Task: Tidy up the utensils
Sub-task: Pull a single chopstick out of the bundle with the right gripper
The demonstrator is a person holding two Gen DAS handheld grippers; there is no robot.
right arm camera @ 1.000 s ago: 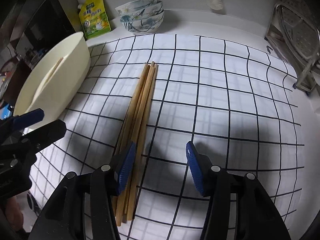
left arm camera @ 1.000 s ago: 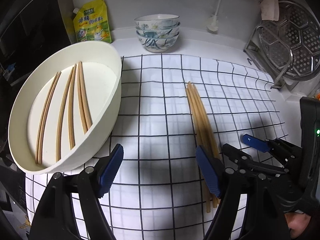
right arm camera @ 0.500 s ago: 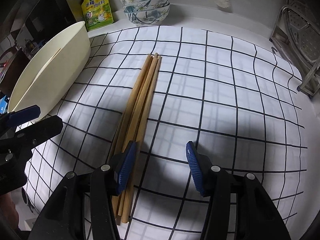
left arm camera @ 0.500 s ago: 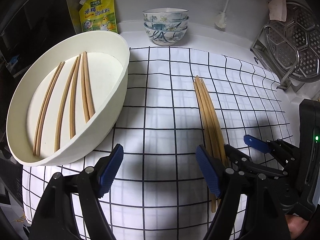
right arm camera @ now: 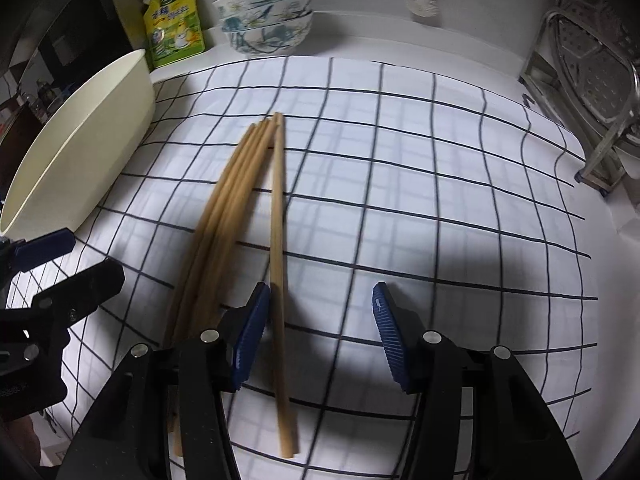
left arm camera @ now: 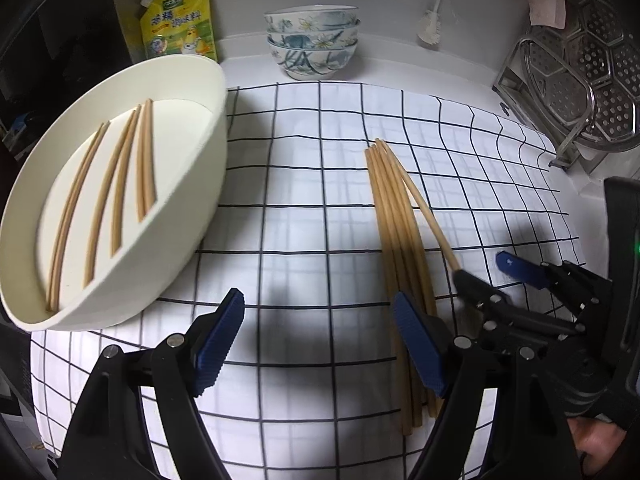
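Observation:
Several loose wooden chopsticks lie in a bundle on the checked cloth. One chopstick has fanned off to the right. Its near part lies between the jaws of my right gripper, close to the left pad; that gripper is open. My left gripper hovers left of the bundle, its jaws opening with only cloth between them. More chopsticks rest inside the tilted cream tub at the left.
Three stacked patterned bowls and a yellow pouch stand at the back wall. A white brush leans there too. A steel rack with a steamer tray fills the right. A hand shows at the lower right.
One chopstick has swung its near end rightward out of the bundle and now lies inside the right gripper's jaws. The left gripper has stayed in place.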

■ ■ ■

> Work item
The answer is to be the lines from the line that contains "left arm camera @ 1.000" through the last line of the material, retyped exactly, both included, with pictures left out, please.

> Solution to the problem
left arm camera @ 1.000 s ago: 
right arm camera @ 0.500 s ago: 
left arm camera @ 0.500 s ago: 
right arm camera @ now: 
left arm camera @ now: 
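Observation:
Several loose wooden chopsticks lie in a bundle on the checked cloth. One chopstick has fanned off to the right. Its near part lies between the jaws of my right gripper, close to the left pad; that gripper is open. My left gripper hovers left of the bundle, its jaws opening with only cloth between them. More chopsticks rest inside the tilted cream tub at the left.
Three stacked patterned bowls and a yellow pouch stand at the back wall. A white brush leans there too. A steel rack with a steamer tray fills the right. A hand shows at the lower right.
One chopstick has swung its near end rightward out of the bundle and now lies inside the right gripper's jaws. The left gripper has stayed in place.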

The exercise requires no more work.